- **EXERCISE MATERIALS**:
________________

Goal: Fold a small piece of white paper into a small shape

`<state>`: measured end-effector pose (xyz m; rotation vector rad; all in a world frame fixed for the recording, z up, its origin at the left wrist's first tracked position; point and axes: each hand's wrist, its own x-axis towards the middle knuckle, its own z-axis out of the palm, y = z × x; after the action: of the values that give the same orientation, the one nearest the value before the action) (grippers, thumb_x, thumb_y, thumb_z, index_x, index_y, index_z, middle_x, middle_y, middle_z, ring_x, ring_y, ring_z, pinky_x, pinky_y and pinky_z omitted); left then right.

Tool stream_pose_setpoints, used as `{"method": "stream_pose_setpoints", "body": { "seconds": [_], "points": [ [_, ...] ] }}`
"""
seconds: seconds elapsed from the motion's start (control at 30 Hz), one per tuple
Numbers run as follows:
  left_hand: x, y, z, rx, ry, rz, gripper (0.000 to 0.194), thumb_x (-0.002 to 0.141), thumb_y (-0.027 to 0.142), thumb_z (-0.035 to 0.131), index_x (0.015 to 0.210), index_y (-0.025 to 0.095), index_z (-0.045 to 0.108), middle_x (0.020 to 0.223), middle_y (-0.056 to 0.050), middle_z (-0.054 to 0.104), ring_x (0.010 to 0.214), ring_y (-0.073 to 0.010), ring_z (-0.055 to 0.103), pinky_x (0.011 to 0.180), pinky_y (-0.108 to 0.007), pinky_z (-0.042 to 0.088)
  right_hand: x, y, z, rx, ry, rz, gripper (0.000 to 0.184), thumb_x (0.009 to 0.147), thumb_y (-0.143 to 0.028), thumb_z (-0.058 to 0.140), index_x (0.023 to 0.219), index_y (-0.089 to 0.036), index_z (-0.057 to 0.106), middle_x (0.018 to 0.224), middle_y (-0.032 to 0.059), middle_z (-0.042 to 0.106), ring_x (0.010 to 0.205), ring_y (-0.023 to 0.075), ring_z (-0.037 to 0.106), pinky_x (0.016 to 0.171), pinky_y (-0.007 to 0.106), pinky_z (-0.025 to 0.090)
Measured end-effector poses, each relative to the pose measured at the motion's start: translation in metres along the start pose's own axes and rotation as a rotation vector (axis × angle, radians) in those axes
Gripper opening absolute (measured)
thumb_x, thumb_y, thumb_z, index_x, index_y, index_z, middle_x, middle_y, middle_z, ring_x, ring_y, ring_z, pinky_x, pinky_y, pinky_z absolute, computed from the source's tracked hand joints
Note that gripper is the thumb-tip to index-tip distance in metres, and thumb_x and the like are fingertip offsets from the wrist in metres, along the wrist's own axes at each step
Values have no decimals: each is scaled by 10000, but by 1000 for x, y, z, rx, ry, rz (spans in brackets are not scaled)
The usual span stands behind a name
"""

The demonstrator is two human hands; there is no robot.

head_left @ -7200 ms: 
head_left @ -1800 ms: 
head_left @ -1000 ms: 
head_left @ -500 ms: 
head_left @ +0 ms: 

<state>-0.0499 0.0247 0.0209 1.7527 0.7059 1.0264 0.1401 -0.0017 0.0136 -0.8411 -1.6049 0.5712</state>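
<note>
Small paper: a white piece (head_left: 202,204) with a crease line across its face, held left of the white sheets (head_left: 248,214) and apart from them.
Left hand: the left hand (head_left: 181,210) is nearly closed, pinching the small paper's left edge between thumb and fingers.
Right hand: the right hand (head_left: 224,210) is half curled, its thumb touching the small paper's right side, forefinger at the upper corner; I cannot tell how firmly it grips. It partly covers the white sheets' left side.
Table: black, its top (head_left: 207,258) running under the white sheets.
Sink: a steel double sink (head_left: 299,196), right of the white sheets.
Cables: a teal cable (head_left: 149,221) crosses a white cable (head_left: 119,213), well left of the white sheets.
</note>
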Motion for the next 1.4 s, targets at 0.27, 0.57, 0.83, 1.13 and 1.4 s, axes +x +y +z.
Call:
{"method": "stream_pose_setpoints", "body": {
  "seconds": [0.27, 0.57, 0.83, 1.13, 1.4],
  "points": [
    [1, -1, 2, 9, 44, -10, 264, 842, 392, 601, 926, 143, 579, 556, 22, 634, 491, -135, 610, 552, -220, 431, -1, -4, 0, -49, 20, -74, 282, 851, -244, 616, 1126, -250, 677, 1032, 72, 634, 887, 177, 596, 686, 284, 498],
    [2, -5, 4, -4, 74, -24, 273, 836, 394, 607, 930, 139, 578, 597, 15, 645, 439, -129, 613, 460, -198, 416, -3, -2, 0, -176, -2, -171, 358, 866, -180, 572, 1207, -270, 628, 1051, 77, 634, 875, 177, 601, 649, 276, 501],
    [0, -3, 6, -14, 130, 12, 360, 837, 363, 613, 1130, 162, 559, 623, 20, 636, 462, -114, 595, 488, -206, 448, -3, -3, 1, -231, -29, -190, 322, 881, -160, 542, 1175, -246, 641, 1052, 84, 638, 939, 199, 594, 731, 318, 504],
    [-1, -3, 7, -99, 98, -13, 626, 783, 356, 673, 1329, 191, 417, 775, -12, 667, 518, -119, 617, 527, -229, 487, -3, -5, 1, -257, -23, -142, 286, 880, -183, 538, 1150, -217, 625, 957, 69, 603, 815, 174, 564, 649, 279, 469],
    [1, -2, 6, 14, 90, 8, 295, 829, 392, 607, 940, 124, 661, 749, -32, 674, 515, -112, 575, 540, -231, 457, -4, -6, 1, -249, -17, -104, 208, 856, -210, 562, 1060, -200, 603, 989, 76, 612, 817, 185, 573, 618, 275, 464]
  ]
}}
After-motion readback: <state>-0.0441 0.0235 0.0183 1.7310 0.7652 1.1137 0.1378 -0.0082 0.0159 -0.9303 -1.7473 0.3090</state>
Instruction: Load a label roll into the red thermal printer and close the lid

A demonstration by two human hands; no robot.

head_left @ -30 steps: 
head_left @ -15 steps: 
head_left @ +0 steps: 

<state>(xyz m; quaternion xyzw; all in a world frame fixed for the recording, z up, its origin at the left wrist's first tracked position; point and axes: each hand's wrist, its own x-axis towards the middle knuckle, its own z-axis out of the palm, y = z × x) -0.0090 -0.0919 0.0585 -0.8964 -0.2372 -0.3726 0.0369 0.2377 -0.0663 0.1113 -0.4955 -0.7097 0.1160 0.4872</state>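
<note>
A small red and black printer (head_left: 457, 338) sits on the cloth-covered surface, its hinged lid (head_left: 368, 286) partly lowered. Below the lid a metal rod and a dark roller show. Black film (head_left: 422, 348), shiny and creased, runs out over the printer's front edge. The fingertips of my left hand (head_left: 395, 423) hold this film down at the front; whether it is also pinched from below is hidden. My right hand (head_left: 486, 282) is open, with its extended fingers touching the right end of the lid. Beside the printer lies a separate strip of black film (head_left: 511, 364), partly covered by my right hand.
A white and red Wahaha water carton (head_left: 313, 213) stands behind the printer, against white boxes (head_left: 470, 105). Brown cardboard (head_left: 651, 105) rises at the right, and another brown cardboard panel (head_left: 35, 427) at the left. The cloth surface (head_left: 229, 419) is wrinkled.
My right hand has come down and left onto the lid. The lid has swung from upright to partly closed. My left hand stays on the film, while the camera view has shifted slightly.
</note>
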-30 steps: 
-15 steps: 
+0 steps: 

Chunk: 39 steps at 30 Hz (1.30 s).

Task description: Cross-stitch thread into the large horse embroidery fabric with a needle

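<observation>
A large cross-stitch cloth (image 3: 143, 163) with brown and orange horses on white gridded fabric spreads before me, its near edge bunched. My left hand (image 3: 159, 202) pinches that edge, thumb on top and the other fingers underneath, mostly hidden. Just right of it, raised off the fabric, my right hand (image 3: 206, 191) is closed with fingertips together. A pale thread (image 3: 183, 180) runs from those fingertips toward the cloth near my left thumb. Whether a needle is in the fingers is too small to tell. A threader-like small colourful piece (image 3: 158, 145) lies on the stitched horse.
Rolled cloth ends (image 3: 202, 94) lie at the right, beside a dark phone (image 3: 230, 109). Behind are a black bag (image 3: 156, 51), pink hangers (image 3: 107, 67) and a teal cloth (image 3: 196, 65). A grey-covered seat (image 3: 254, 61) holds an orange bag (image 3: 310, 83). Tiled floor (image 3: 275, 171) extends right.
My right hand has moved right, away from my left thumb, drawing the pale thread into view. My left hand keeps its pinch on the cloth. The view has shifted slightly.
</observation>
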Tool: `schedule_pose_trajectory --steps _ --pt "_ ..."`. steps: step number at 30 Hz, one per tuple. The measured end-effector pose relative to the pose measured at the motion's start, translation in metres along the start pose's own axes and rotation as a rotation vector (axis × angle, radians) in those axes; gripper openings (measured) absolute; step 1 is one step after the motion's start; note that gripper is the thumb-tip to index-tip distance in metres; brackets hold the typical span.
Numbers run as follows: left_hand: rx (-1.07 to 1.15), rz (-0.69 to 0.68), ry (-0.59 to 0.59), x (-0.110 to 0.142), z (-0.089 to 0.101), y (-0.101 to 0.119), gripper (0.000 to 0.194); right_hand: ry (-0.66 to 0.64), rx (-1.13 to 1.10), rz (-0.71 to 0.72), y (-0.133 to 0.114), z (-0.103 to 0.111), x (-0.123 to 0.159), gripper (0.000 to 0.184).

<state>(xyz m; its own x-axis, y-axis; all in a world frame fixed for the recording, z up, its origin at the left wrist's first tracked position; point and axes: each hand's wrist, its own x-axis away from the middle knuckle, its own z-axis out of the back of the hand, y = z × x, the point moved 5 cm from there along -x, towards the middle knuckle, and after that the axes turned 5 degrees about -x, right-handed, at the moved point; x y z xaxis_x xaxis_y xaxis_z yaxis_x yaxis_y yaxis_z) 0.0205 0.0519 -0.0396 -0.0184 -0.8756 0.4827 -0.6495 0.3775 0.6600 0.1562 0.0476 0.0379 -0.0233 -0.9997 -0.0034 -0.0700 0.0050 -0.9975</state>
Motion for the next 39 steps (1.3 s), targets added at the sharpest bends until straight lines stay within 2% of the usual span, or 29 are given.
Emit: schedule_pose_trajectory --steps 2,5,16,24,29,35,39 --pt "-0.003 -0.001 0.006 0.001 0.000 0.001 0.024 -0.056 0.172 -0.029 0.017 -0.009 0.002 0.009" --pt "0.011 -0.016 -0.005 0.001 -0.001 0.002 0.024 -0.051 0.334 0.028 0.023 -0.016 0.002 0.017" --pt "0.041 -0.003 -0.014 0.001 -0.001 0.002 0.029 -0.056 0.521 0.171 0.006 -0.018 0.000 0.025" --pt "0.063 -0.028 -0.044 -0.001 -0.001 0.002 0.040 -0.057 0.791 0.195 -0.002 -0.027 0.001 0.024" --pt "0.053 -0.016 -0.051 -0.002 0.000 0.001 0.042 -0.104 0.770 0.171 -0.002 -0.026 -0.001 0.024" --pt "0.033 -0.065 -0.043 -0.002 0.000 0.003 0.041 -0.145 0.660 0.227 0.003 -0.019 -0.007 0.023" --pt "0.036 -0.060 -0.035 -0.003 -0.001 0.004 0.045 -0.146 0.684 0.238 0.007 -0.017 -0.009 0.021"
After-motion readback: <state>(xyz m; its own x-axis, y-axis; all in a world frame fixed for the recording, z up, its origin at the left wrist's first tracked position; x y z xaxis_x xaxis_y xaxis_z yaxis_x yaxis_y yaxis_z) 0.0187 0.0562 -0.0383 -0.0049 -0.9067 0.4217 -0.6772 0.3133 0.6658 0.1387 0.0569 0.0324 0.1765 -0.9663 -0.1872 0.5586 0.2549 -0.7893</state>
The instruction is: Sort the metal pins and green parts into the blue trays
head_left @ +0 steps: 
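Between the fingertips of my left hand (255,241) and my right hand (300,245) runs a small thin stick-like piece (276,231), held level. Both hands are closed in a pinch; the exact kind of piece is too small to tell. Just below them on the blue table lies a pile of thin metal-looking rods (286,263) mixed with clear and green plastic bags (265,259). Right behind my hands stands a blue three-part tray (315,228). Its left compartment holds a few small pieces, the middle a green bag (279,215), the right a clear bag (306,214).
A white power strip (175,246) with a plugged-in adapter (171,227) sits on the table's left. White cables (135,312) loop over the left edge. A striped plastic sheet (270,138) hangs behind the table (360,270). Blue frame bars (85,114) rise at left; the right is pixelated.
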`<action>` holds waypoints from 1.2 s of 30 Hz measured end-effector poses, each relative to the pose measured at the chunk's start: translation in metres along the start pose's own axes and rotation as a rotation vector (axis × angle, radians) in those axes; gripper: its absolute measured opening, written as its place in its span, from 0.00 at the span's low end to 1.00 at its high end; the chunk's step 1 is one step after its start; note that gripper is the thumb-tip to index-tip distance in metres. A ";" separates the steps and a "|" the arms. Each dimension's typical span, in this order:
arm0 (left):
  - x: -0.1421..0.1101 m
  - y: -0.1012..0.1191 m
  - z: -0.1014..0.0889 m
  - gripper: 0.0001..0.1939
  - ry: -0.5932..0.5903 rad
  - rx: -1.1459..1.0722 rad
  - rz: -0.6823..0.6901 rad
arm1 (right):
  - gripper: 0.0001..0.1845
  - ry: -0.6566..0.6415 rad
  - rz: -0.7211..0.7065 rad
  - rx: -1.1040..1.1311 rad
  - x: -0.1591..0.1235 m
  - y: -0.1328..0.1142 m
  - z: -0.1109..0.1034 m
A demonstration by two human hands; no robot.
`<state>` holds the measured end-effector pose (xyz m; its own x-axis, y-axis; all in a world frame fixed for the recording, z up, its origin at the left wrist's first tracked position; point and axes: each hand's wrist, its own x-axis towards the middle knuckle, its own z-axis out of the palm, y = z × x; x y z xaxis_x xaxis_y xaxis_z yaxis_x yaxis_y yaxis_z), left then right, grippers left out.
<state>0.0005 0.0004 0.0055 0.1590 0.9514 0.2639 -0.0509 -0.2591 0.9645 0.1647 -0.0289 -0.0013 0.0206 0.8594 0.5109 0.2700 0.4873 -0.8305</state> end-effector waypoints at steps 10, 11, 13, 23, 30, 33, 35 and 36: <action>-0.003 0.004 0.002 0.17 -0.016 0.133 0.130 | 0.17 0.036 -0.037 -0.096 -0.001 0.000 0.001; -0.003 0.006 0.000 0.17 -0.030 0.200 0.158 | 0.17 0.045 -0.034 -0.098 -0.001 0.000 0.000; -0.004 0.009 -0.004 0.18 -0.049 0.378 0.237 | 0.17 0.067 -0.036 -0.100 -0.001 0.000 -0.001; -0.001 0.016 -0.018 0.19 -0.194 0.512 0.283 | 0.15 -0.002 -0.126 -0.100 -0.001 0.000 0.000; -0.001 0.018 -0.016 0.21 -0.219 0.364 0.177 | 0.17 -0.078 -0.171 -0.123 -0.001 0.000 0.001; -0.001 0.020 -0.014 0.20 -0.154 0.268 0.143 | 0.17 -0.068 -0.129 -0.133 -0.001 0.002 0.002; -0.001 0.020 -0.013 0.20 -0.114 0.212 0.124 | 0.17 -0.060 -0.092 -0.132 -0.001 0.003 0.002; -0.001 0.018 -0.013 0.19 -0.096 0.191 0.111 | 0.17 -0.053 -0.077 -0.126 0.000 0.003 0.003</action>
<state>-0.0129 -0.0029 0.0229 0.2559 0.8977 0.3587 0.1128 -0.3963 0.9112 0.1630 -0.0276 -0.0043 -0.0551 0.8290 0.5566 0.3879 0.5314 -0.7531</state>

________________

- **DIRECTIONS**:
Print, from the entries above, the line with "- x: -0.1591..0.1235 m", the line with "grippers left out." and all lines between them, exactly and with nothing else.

- **SOLVED EXERCISE**:
  - x: -0.1591..0.1235 m
  - y: -0.1328..0.1142 m
  - z: -0.1109..0.1034 m
A demonstration by two human hands; no robot.
`<state>` holds the measured end-effector pose (xyz m; its own x-axis, y-axis; all in a world frame fixed for the recording, z up, its origin at the left wrist's first tracked position; point and axes: each hand's wrist, its own x-axis towards the middle knuckle, its own z-axis out of the palm, y = z × x; x y z xaxis_x xaxis_y xaxis_z yaxis_x yaxis_y yaxis_z), left then right, grippers left out.

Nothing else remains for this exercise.